As someone who is studying in the field of neuromodulation, it’s quite hard to wrap my head around these tough topics. This course taught by MIT helps me to better understand these difficult topics. Thanks a lot!
Love the marriage of Reinforcement Learning with Deep Learning and Deep Learning exploring and interacting with the environment! Yet another masterpiece Alexander. Thank you
Thank you for such an amazing course! For the seemingly unintuitive optimal solution of the Atari game, I think it is due to the constraints of human that we may not be able to move fast and accurate enough to catch the ball when it speeds up once it breaks through the corners, which is not a problem at all for the computer. To verify this hypothesis, we can lower the accuracy of catching the ball and see how the optimal strategy changes with it.
Awesome video Alexander, Reinforcement Learning is yet, another great and important step in Deep Learning. The set of applications in which Reinforcement can be applied it's amazing! I really liked your explanation about the Q Values using Atari Breakout, it's so good! Thanks for this new class! I'm learning a lot with this course, it's surely complimenting my studies into Deep Learning!
I haven't come across any other material on the topic that's as lucid as this. Thanks a lot for the exposition. A natural question: is this field's advance going to depend on the development of simulators for real-world situations?

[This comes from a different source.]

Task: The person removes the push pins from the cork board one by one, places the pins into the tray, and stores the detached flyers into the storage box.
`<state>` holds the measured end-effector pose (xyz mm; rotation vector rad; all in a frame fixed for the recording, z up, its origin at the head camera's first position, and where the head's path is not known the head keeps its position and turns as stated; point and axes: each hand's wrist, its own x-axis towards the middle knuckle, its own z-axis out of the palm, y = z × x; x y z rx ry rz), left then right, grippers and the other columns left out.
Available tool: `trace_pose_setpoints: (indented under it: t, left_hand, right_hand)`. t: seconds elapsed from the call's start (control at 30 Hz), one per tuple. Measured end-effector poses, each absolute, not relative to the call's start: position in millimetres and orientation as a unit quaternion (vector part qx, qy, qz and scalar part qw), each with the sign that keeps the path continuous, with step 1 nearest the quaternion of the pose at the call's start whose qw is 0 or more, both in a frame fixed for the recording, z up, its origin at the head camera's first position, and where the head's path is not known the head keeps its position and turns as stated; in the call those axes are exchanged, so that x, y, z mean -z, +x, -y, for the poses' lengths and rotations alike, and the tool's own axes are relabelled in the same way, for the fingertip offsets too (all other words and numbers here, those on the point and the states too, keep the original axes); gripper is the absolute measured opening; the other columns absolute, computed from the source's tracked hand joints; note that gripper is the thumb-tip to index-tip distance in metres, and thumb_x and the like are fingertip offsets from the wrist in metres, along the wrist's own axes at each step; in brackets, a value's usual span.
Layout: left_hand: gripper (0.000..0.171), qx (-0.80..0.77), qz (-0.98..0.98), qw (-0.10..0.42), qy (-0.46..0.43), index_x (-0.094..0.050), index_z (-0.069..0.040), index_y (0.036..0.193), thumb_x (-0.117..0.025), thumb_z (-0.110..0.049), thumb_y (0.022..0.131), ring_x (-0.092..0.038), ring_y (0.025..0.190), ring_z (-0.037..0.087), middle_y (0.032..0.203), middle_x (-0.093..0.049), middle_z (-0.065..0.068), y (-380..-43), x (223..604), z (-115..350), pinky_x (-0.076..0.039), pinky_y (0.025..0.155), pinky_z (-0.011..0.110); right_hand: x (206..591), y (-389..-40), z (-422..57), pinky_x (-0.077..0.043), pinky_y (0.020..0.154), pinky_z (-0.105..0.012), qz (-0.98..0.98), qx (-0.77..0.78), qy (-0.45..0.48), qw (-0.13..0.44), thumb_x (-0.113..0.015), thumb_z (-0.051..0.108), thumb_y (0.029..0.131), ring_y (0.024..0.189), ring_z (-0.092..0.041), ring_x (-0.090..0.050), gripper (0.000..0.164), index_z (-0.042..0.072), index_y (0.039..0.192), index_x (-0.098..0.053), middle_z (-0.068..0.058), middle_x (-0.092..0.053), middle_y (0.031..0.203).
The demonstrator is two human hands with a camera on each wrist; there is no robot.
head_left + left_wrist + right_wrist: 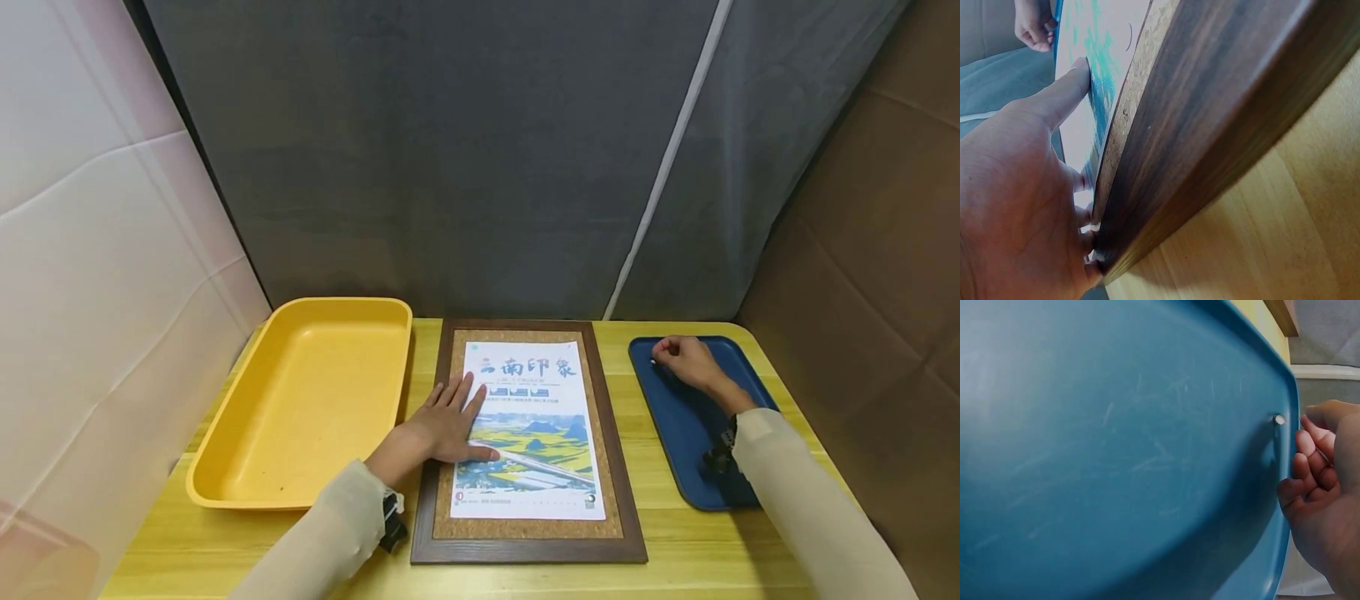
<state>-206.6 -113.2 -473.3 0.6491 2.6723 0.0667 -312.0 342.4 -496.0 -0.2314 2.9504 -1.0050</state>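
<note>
Has at far left a yellow plastic rectangular tray (322, 392) with a dark speck (282, 489) in it. Next, rests the left hand (453, 425), fingers straight and fanned, thumb splayed, gripping nothing, across the left edge of a white printed paper sheet (536, 450) lying on a cork board (540, 530) in a dark brown frame (525, 551). At right, reaches the right hand (688, 361), fingers curled, over the far left corner of a blue rectangular tray (690, 433); cannot tell of anything pinched. Contains, near those fingertips, a small silvery piece (1279, 419).

A smooth paper poster (534, 433) lies on grainy cork (528, 530); near the worktop's (678, 550) right edge sits a scratched plastic tray (1116, 444).
</note>
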Motion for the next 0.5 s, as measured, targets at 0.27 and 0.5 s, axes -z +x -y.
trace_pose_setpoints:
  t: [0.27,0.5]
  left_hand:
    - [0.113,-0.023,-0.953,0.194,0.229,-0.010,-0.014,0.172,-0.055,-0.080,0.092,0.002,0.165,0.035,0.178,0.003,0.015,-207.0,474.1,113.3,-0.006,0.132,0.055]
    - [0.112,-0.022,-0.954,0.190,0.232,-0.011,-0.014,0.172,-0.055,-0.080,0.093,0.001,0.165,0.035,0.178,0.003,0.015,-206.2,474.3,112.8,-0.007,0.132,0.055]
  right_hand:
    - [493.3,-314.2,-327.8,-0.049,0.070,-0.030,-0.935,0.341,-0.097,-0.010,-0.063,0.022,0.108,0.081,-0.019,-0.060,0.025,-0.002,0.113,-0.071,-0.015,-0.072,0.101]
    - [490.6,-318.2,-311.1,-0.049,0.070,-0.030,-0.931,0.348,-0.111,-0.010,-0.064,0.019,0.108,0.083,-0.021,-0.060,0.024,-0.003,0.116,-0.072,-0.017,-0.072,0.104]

Can you please provide some details on how you developed the simulator for autonomous vehicles?
Thanks! Definitely, there is a ton of amazing research on real world robotics today. If you're interested in VISTA specifically you can find all the technical details here: www.mit.edu/~amini/vista/ You can find the paper we published that explains in greater detail.
I think there's a mistake at 12:30, the formula for the return is not equal to the formula given on the next slide -- all the terms have been multiplied by gamma^t.
Thanks for the awesome and super clean presentation. I have a question here. The discounted total reward definition on 12:30 and on 12:37 seems different to me. Is there anything I'm missing?
Thanks for the great course! Is there a slack channel/ discord channel/ community group where we can discuss the topics, ask questions, link to resources we found to be helpful?
Hello professor Amini, i am an Italian student of robotics engineer. Sorry for my English. I want to ask you some questions. How much Mu Zero know about the game? I think there was a supervisor who give to AI a reward but i don't understand, for example, if Muzero try to put 2 stones of go in the table the supervisor gives to its a “penalty” and reduce a policies of gradient of the AI. But ow can't it diverge in "strange behaviors"? Now I think there are two case and two question about that: 1) Case of “not optimal rules”, in these is the case for example if these actions is one under the other in tree and so the nodes are in series one with each other. Muzero don’t try to travel down across these part of tree action of these type of action and so don’t try again to increase the number of stones in table. For example, Muzero don’t try to put 3 stones in the table. The first question is: If for example we have a variant of go where we can put one stone in the table and three stones but not 2 stones, with these type of implementation the AI never go in these part of three and never do these type of action, mostly if MuZero learn the rules playing alone. And also not even if Muzero play against a human because in these case MuZero see these type of move to put 3 stones but MuZero don’t go in these part of tree because it was decreased by policies. How did Muzero solve it? 2) Case of “diverge to Mad rules”. In these case in the tree the actions (like put n stones) is one next to each other and so the nodes are in parallel each other and Muzero diverge to try to do nth action of put n stone. The second question is : how did Muzero solve it?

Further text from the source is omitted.